I have about 2kg of pressed pinot noir grape skins that I am planning to age a saison on.
The saison is a pretty close clone of Saison Dupont.
How much grape skins and for how long do you think I should age a 5 gallon/19 litre batch for?
Cheers!
 
You'll get quite a bit of tannin extraction, so I'd sample it every few weeks or so.
How much to use? Good question! 1 kg perhaps? Maybe all of it, but shorter time?

Just avoid any possible oxidation, so use a suitable vessel and flush that headspace with CO2.
 
You'll get quite a bit of tannin extraction, so I'd sample it every few weeks or so.
How much to use? Good question! 1 kg perhaps? Maybe all of it, but shorter time?
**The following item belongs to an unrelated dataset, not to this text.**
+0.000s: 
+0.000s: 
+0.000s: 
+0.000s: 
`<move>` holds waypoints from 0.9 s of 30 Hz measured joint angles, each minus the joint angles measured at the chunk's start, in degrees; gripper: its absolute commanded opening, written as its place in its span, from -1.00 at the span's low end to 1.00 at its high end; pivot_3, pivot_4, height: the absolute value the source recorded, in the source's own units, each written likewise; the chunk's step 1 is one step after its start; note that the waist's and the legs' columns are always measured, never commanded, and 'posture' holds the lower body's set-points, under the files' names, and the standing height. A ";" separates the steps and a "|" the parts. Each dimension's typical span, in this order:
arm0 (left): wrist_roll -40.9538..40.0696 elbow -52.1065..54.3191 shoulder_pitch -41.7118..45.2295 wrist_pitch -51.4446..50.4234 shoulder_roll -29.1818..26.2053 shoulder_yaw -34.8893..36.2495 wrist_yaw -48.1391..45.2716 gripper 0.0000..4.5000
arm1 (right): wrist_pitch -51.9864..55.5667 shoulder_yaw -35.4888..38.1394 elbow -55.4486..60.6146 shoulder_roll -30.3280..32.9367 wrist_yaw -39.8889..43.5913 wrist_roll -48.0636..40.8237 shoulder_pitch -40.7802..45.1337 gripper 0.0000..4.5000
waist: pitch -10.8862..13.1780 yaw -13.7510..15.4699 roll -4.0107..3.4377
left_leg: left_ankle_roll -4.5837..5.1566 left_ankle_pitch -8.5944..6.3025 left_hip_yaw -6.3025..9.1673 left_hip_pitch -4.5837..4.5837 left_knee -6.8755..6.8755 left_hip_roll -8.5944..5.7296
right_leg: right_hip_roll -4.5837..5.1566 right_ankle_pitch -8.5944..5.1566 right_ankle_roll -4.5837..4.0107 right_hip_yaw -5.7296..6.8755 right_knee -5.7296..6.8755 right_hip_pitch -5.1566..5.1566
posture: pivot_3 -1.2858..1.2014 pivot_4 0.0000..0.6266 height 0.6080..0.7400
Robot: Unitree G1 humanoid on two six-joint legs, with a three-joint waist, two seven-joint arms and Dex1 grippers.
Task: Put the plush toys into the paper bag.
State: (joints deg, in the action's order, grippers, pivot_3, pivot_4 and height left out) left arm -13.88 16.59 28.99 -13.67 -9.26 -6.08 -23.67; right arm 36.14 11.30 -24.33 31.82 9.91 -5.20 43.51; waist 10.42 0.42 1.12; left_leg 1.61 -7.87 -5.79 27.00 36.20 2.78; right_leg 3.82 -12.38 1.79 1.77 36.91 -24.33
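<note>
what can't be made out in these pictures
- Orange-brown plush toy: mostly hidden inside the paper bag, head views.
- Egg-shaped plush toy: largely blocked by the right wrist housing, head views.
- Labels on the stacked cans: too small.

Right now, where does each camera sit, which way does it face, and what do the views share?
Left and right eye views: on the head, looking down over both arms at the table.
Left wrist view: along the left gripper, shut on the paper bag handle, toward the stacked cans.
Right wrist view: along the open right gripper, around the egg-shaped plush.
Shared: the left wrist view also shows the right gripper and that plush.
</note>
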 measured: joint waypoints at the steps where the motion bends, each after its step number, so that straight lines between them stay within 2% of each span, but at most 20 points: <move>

Just avoid any possible oxidation, so use a suitable vessel and flush that headspace with CO2.
Thanks for the advice.
I think I'll just add all of it, let it age until I've got some flavour, aroma and colour and then transfer again to let it complete any further fermentation from the sugars and yeasts from the grape skins.
I'm hoping there might be something funky living on the skins!
 
According to the Milk the Funk Wiki it says 2-3 pounds/gallon. Doesn't list a time frame but I would think 6 weeks would be plenty. I would advise that you take gravity readings to make sure that gravity has stabilized if there ends up being something funky and wild on the skins
 
According to the Milk the Funk Wiki it says 2-3 pounds/gallon. Doesn't list a time frame but I would think 6 weeks would be plenty. I would advise that you take gravity readings to make sure that gravity has stabilized if there ends up being something funky and wild on the skins

That's an excellent resource for all thing sour and wild. Using that much, huh? That's surprising, but I'd take their word for it.

There's always something wild living on those skins.

I have about 2kg of pressed pinot noir grape skins
Where do you have these stored? In the fridge?

In light of the MtF recommendation, that would be the minimum dosage for around 2 gallons of beer. Are you going to split the batch or just do the whole beer with them? Or get more skins...

A friend of mine was going to do skins, but ended up macerating the grapes then throwing the juice and all in that beer.
 
I can't answer your question, but I can add some information on grapes for your library.

Grappa, is an Italian liqueur made from the leftovers of a grape pressing, the skin, seeds, whatever pulp is left, etc. Even after distillation, the mouthfeel is somewhat tannic.

https://en.wikipedia.org/wiki/Grappa

Raki, is a close cousin with much of the same attributes.

I've had both drinks (commercial and home distilled) in Greece (Ouzo too), Kosovo, Macedonia and Turkey.
 
According to the Milk the Funk Wiki it says 2-3 pounds/gallon.

I believe that amount is based on whole grapes. I have pressed grapes (basically just skins and seeds with a little remaining sugars), so I'm a little more concerned about extracting tannins. I feel if using whole grapes, tannins would take longer to extract because of the available sugars for fermenation. But I could be very wrong.

There's always something wild living on those skins.


Where do you have these stored? In the fridge?

In light of the MtF recommendation, that would be the minimum dosage for around 2 gallons of beer. Are you going to split the batch or just do the whole beer with them? Or get more skins...

A friend of mine was going to do skins, but ended up macerating the grapes then throwing the juice and all in that beer.

I hope there might be something on the skins!

They are stored in the freezer and have been frozen since shortly after being juiced/crushed.
 
I believe that amount is based on whole grapes. I have pressed grapes (basically just skins and seeds with a little remaining sugars), so I'm a little more concerned about extracting tannins. I feel if using whole grapes, tannins would take longer to extract because of the available sugars for fermenation. But I could be very wrong.

I hope there might be something on the skins!

They are stored in the freezer and have been frozen since shortly after being juiced/crushed.

Using whole grapes would make significant difference in the amount of skins they add to the mix. So 2-3 pounds of whole grapes sounds more in line with other fruit additions.

I mentioned the tannin extraction in my first reply.
You would probably extract the same amount of tannins if left on the grapes long enough. Not sure if increased alcohol content increases tannin extraction.
If you'd bag them, you can remove them any time. Otherwise you'll need to rack the beer off them when you've had enough extraction, then go for the long haul of turning it into yummy beer.

(Repeated) freezing/defrosting is used to reduce or eliminate wild yeasts and bugs in fresh fruit. You may have killed some of those, but I doubt you got them all. ;)
The question is, were enough of the better, more interesting ones preserved? Only one way to find out. I would limit or prevent O2 exposure from the get go to prevent it turning into vinegar.